Tunisie : « Il n’y a pas eu de révolution sociale »

Vincent Geisser

Le jeune homme d’une vingtaine d’années qui s’est immolé mardi matin sur l’avenue Bourguiba, à Tunis, un haut lieu de rassemblement des manifestants, est décédé. Un acte qui renvoie à l’immolation en décembre 2010 du jeune Mohamed Bouazizi, à Sidi Bouzid. Ce qui fut l’élément déclencheur de la révolution du Jasmin. Vincent Geisser, Chercheur à l’Institut français du Proche Orient (Ifpo Beyrouth), explique à Afrik.com pourquoi cet acte dramatique de contestation sociale n’augure pas d’une nouvelle révolution. Interview.

Vincent Geisser
Afrik.com : Deux ans après Mohamed Bouazizi, un autre jeune tunisien s’immole et décède. Comment interpréter ce nouvel acte de contestation sociale ?

Vincent Geisser :
C’est un accident dramatique. Cela s’inscrit dans le registre des immolations survenues en Europe. Il s’agit d’un signe de désespoir. Il ne faut pas en faire des conclusions sociologiques hâtives. On n’est pas dans l’acte qui a déclenché les prémices de la révolte populaire en Tunisie. Dans ce cas-ci, c’est juste un acte de désespoir individuel, et non un acte encadré par un parti politique dont les militants font don de leur corps pour créer un soulèvement.
Cet acte n’est pas comparable à l’immolation de Mohamed Bouazizi en décembre 2010 qui, contrairement à celui-ci, traduisait un investissement collectif. Certes, au départ, c’était un acte isolé mais le contexte était explosif. Quelques mois auparavant, il y a eu plusieurs immolations dans la région du Sud de la Tunisie, mais elles n’étaient pas accompagnées d’investissement collectif. Or, l’immolation de Mohamed Bouazizi s’inscrivait dans un mouvement de manifestations et de contexte protestataire.

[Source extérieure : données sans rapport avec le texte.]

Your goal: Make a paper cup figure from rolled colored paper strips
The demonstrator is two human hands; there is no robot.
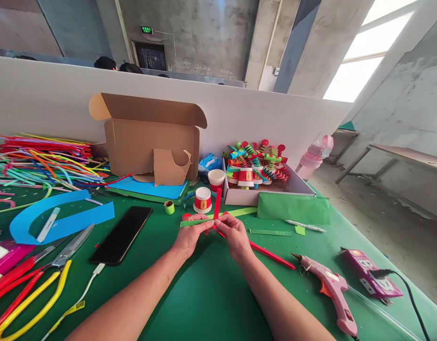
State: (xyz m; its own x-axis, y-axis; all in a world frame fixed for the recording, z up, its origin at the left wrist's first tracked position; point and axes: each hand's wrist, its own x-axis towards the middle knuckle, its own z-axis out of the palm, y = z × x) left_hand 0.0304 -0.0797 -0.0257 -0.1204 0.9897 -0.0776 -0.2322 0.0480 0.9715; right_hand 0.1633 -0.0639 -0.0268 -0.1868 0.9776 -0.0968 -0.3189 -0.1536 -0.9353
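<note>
My left hand [190, 237] and my right hand [236, 233] meet near the middle of the green table, fingertips pinched together. Between them stands a red paper strip [217, 203], upright, crossed by a green paper strip [195, 223] that sticks out leftward over my left fingers. Where the strips meet is partly hidden by my fingers. Just behind my hands is a red-and-white paper cup [202, 201] with coiled paper arms. Another long red strip [273, 255] lies on the table beyond my right hand.
Right of my arms lie a pink glue gun [328, 289] and a purple power strip [372, 274]. A phone [122, 234] and large scissors [67, 251] lie left. Behind stand an open cardboard box [152, 132] and a white box [292, 187] of paper-cup figures.
</note>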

Afrik.com : Même si cette nouvelle immolation n’augure pas d’une seconde révolution, le climat social en Tunisie reste tendu. Le pays frôle l’embrasement, à quoi doit-on s’attendre ?

Vincent Geisser :
Contrairement à l’immolation, mardi, du jeune vendeur à la sauvette; celle de Mohamed Bouazizi est survenue dans un contexte de fermeture totale, dans un régime autoritaire pendant lequel toutes les manifestations étaient réprimées. Alors que l’acte d’hier s’est fait dans une période où les jeunes disposent de tous les moyens de manifestation. On ne peut donc pas comparer les deux immolations. Celle de l’avenue Bourguiba n’est pas un acte politique.
La Tunisie traverse une crise économique profonde qui remet en cause la dignité des gens à tous les niveaux. L’immolation est une forme de suicide dans l’espace public. Comme dans tous les pays qui font face à des contextes sociaux désespérés, on peut s’attendre à de tels actes individuels, significatifs d’un malaise social.

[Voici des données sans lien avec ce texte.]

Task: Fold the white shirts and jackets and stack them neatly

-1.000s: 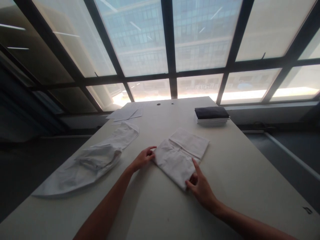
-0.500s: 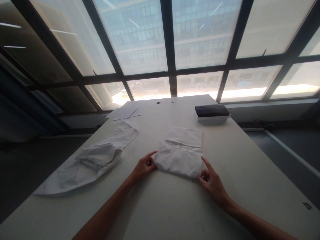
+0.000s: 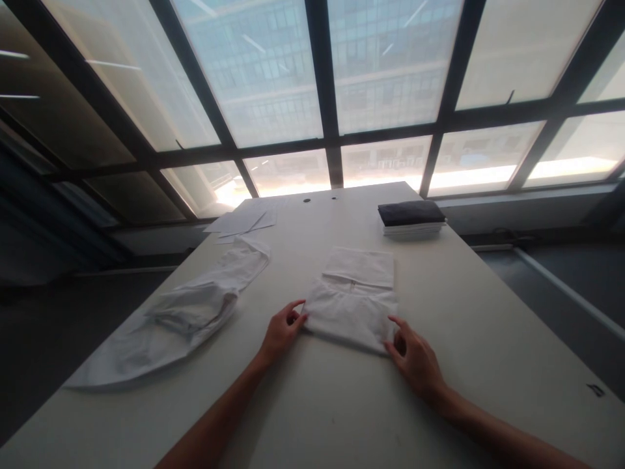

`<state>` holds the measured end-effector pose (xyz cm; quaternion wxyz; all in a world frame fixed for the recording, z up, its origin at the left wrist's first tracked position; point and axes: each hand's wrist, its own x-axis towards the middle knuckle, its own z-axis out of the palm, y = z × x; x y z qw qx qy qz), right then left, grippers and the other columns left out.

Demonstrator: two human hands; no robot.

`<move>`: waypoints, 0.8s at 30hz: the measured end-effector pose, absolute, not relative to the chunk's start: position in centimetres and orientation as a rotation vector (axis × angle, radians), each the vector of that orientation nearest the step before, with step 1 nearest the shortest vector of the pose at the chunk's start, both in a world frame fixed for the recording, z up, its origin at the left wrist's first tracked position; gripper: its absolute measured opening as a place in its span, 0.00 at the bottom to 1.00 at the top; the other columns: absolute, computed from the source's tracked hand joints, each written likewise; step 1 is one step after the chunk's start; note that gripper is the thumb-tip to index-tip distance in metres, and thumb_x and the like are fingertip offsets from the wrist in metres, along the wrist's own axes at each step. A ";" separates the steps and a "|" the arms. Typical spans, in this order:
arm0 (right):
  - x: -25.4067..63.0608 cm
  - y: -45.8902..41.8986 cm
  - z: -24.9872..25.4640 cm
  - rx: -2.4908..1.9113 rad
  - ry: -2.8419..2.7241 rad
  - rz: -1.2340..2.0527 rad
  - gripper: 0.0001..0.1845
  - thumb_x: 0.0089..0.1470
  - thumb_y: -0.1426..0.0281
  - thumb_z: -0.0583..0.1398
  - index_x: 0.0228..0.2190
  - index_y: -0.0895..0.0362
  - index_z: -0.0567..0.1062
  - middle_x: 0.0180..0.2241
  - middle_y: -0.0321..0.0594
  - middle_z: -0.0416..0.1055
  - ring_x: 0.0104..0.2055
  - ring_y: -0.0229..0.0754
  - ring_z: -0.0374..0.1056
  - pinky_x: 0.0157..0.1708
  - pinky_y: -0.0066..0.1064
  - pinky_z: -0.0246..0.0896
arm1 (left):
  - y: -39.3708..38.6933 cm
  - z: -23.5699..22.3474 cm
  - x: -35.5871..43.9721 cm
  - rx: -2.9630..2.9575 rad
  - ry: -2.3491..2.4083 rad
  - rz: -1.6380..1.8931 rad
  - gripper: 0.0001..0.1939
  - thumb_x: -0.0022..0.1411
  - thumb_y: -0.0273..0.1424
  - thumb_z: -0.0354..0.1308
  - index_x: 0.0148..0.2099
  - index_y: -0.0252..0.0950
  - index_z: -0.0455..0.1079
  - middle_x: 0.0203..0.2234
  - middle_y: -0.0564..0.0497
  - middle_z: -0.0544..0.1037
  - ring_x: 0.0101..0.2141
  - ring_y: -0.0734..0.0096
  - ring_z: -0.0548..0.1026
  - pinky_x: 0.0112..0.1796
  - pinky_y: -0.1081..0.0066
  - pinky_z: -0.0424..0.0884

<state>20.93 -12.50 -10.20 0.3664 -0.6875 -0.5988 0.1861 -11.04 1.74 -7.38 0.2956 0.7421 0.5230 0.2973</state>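
Observation:
A folded white garment point(image 3: 349, 309) lies flat on the white table in front of me. A flap of it extends on the far side, and a small dark mark, perhaps a label, shows along the seam between. My left hand point(image 3: 284, 329) pinches its near left corner between thumb and forefinger. At the near right corner, my right hand point(image 3: 415, 355) has its thumb against the edge and its forefinger bent over the cloth, the other fingers curled. Further left, a crumpled white garment point(image 3: 195, 312) is spread loosely along the table's left side.
On the far right of the table point(image 3: 332, 417) sits a stack of folded cloth point(image 3: 413, 215), dark on top and white below. Sheets of paper point(image 3: 241, 221) lie at the far left. A small dark object point(image 3: 596, 390) rests near the right edge. Large windows stand behind the table.
My right forefinger has bent down and inward onto the cloth's right edge. My left thumb has shifted slightly up along the left corner. The folded garment lies nearly as before.

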 end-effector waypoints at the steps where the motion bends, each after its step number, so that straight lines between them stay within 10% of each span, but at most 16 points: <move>1: 21.0 -12.5 -10.2 -1.786 -1.563 0.461 0.27 0.56 0.63 0.58 0.57 0.53 0.70 0.27 0.35 0.70 0.30 0.44 0.67 0.37 0.34 0.64 | 1.7 -7.5 -10.8 2.016 1.428 0.775 0.24 0.64 0.44 0.56 0.56 0.37 0.73 0.23 0.57 0.72 0.25 0.72 0.70 0.30 0.74 0.66; 11: 20.8 -9.9 -10.2 -1.701 -1.493 0.215 0.33 0.61 0.61 0.54 0.65 0.57 0.58 0.64 0.54 0.57 0.67 0.57 0.52 0.63 0.53 0.52 | 4.3 -7.5 -7.1 2.308 1.499 0.919 0.26 0.67 0.34 0.54 0.65 0.35 0.64 0.56 0.39 0.70 0.55 0.57 0.70 0.56 0.59 0.66; 19: 23.0 -4.1 -9.7 -1.540 -1.127 0.579 0.32 0.52 0.63 0.60 0.58 0.60 0.67 0.45 0.48 0.74 0.36 0.44 0.71 0.42 0.40 0.70 | 9.4 -7.3 -5.2 1.784 1.530 0.899 0.26 0.60 0.32 0.63 0.59 0.28 0.70 0.39 0.44 0.81 0.37 0.66 0.79 0.41 0.69 0.74; 24: 23.6 -4.0 -10.5 -1.435 -1.108 0.639 0.29 0.54 0.61 0.60 0.55 0.58 0.69 0.43 0.45 0.74 0.35 0.43 0.71 0.38 0.37 0.71 | 9.4 -7.9 -5.7 1.667 1.341 0.997 0.25 0.62 0.35 0.61 0.59 0.30 0.71 0.34 0.47 0.82 0.34 0.66 0.79 0.36 0.70 0.75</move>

Afrik.com : Dans un climat social si délétère, ponctué par le chômage de masse, quelle peut être la réponse politique la plus appropriée pour calmer la pression populaire ?

Vincent Geisser :
Il faut reconsidérer la dignité des gens. La Tunisie se trouve dans un contexte économique très dur identique à ce qui se passait avant, sous le régime de Ben Ali. La révolution n’a pas permis de résoudre les problèmes socio-économiques. Il n’y a pas eu de révolution sociale et économique.

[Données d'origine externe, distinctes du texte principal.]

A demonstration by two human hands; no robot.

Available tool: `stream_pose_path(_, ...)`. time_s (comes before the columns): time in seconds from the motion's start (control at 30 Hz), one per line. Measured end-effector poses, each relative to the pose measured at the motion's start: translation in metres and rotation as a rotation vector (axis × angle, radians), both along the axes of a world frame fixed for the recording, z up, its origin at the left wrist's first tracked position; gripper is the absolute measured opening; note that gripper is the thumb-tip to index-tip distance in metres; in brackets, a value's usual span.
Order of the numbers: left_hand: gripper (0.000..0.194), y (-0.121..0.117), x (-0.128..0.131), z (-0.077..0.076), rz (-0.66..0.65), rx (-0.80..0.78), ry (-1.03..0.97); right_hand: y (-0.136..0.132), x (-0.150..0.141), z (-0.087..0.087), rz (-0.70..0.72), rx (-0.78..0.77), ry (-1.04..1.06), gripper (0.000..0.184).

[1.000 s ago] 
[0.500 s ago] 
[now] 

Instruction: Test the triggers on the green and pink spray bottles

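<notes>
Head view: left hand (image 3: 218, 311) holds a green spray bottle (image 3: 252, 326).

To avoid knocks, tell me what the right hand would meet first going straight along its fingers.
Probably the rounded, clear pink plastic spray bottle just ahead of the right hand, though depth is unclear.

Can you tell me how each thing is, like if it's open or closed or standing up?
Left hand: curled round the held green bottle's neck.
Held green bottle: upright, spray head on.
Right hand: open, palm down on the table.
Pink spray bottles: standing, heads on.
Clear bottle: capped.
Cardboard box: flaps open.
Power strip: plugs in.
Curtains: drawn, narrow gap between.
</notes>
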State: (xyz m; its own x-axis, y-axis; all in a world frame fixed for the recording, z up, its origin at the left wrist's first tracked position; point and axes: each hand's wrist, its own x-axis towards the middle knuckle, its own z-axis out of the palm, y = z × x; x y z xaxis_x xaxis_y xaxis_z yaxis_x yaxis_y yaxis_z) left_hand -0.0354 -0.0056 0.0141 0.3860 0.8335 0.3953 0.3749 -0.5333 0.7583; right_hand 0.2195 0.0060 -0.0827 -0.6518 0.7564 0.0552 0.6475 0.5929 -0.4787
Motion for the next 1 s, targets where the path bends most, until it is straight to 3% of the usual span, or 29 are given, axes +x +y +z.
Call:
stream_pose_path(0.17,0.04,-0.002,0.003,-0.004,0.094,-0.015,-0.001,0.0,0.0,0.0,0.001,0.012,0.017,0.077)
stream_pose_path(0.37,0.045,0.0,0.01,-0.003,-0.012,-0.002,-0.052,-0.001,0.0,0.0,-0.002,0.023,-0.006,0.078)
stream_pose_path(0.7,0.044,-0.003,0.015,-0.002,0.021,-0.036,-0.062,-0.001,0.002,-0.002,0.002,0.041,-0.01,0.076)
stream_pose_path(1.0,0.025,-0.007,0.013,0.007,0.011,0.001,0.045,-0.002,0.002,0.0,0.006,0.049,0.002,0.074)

Afrik.com : Est-ce que le nouveau gouvernement d’union, accordant les ministères régaliens aux indépendants, formé par le nouveau Premier ministre Ali Larayedh, est une solution crédible à la crise qui ravage la Tunisie ?

Vincent Geisser :
C’est un gouvernement de gestion. Qui travaillera au jour le jour. Il ne faut pas s’attendre à des grandes réformes socio-économiques. Avec l’assassinat de Chokri Belaïd, la Tunisie risquait de tomber dans le chaos. D’où ce compromis ministériel pour maitriser la situation. Comme en Europe et dans le Monde arabe, la Tunisie est régie par un système inégalitaire. Et le nouveau gouvernement ne remettra pas en cause cette orthodoxie néolibérale.